Not quite, but yeah.
I'd say so.
[Laughing] Yeah, close enough.
Do you think that gave you a different experience than your peers? We talked about the public part, doing launch videos and being a public figure, but I'm wondering about your daily experience at work. Was your Western upbringing an advantage? A burden? Did people look at you differently?
I think it was both. It meant that I was probably unintentionally rude on many occasions.
How do you mean?
Because I didn't understand, not only Japanese culture, but Japanese corporate culture: When to speak up, how to deal with Japanese clients. My emails were weird. But I was very fortunate that Korg is actually still family owned: It's only about 300 people in Tokyo, which is about a tenth of what Roland is and a hundredth of what Yamaha is. So it was very forgiving to someone like me who wasn't getting all of the culture right.
Earlier this year, we ran a story about an instrument called the DJ-808, which is the Roland company attempting to combine the controller devices that DJs use with a physical drum machine. What was intriguing to me is, nobody needs that device, so why do people want it? It feels like there's still a real demand for physical hardware, even when you can find a powerful sequencer in a $5 iPhone app. Do you think about why that is? And do you feel differently about that idea than you did when you first started in the business?
I never designed any of my products from what people might need. When you start thinking like that, you're going to be like, "OK, people use this kind of compression," or, "People want this kind of bass" — and you start to think in terms of music that exists already. I don't think that's inspiring if you want to create your own music. So, one of the solutions is to keep things simple, to break things down into very simple elements so that people can deal with it — and then use them in wrong ways if they want to. I mean, I love it when people hack the products I worked, on, because it means they made it their own.
Take them apart, reconnect stuff.
Exactly. Even if you don't take them apart, connect them in weird ways. And that kind of thing wouldn't really originate by thinking about the necessities of a prospective user.
What's important to you about analog?
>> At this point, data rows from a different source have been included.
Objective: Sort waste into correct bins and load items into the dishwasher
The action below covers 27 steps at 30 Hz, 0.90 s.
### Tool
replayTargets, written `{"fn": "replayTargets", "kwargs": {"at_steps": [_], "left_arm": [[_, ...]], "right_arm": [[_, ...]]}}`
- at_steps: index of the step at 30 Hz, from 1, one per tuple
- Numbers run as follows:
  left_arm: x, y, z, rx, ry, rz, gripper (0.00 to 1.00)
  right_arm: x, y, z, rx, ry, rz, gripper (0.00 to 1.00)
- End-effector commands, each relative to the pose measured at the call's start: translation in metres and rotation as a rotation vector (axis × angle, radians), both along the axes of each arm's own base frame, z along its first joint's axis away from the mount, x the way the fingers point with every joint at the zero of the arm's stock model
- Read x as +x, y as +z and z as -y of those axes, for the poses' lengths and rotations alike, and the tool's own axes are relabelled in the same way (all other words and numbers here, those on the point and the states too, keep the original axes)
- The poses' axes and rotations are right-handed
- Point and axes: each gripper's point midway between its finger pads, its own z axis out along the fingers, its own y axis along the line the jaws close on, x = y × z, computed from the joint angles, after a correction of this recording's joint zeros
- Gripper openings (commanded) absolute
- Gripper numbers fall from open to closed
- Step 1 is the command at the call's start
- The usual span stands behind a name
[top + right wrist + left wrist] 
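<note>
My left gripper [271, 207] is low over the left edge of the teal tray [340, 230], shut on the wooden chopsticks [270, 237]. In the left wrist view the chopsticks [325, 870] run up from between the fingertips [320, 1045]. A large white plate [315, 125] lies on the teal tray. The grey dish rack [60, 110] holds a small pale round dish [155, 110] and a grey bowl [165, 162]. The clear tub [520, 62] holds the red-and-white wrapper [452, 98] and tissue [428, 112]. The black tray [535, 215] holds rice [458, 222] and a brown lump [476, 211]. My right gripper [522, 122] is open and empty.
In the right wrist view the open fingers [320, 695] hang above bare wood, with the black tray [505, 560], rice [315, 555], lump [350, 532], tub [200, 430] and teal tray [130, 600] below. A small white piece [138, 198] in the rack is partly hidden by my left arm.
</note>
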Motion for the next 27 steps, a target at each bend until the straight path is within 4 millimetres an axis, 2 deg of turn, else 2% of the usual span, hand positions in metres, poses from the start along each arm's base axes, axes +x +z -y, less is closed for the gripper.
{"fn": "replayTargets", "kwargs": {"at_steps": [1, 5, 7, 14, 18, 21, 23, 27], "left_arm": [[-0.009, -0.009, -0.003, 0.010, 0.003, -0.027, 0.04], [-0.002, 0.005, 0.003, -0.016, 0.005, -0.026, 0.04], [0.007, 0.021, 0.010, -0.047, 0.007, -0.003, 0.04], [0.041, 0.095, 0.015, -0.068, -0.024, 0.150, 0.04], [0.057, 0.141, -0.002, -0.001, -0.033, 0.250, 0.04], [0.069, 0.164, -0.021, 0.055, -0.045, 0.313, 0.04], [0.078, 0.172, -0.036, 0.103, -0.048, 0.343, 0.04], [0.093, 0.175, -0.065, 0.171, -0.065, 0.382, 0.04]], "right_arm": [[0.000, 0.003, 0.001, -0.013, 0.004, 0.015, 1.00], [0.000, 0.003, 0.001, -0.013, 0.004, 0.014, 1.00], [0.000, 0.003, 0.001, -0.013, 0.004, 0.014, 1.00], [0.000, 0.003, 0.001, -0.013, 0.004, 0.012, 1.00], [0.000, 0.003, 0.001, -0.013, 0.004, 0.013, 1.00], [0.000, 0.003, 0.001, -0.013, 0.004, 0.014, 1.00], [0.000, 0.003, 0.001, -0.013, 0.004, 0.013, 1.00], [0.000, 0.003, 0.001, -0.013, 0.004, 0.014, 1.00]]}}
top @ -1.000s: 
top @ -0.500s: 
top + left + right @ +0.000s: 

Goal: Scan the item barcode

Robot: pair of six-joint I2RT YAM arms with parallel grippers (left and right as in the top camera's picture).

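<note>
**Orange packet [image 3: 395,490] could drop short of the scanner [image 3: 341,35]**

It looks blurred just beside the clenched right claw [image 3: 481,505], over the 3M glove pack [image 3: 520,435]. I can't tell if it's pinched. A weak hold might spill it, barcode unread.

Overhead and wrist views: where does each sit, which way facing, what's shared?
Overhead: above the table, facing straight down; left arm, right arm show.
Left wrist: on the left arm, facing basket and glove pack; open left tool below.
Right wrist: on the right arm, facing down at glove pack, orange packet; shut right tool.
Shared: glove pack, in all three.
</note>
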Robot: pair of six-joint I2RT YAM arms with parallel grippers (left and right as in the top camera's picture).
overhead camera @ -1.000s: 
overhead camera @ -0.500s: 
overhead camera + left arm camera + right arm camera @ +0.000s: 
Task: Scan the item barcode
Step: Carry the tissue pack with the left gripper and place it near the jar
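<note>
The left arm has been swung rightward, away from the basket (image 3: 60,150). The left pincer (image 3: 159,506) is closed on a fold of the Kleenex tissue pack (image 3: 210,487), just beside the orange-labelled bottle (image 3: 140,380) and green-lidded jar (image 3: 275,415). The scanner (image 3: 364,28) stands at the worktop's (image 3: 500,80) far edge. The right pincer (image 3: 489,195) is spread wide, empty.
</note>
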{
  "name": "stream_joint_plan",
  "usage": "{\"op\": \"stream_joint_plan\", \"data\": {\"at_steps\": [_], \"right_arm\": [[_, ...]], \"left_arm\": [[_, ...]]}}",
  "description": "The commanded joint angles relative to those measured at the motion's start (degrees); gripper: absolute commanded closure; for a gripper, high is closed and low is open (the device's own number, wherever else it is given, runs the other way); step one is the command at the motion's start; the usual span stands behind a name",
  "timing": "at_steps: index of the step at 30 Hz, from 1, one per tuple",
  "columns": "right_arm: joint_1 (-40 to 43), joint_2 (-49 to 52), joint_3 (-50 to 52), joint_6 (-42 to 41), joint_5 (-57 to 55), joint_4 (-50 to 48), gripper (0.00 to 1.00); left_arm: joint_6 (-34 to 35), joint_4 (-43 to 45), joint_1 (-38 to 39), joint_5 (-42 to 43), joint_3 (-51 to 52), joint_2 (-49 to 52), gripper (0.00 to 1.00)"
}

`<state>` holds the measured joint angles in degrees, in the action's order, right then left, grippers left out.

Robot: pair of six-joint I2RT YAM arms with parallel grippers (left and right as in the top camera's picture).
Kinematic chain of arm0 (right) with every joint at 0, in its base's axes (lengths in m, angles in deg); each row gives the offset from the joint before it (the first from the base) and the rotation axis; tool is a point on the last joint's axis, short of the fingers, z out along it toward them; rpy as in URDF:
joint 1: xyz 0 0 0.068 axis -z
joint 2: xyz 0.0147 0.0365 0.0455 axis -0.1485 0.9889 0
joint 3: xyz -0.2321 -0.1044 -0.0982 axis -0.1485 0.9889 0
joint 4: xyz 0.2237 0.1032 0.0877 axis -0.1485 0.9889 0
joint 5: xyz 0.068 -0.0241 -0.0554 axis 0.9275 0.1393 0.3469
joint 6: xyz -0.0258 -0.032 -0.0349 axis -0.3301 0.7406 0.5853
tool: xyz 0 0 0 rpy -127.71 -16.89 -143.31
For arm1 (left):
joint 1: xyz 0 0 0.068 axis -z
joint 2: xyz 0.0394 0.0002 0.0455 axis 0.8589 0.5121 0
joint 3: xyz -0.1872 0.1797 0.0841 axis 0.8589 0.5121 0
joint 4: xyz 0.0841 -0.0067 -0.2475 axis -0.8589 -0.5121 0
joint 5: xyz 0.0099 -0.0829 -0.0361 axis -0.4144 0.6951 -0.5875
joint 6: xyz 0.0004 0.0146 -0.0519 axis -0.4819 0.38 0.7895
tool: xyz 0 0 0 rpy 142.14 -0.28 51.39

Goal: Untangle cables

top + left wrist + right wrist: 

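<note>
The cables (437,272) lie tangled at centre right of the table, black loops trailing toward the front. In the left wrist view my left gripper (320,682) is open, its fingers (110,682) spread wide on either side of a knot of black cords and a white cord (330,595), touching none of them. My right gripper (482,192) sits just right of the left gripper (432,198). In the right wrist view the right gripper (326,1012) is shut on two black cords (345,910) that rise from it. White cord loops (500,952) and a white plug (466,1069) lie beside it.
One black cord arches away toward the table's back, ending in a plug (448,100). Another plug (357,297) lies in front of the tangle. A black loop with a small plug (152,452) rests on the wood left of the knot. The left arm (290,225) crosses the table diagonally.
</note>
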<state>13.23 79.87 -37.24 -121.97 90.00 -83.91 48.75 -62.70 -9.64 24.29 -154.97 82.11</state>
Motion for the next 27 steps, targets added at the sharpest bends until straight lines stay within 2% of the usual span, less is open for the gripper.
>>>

Can you describe the feeling you get from interacting with a machine and understanding that it's just turning electricity into sound, without help from a computer?
Yeah, I think analog is fundamentally different. I am not an analog purist — and ultimately, once you've made some music with an instrument and put it in the mix, it's very hard to tell if a certain melody line was played on a digital or an analog synth. But I think the part where it does make a difference is in the actual creation of it: the interaction between the musician and the instrument. That is really, for me, the beauty of analog, is the responsiveness — that feeling you get of the signal being generated by these electrons on a circuit board in real time, and manipulating that to make your own sound. I think there's something really beautiful and special about that, that helps the creative process.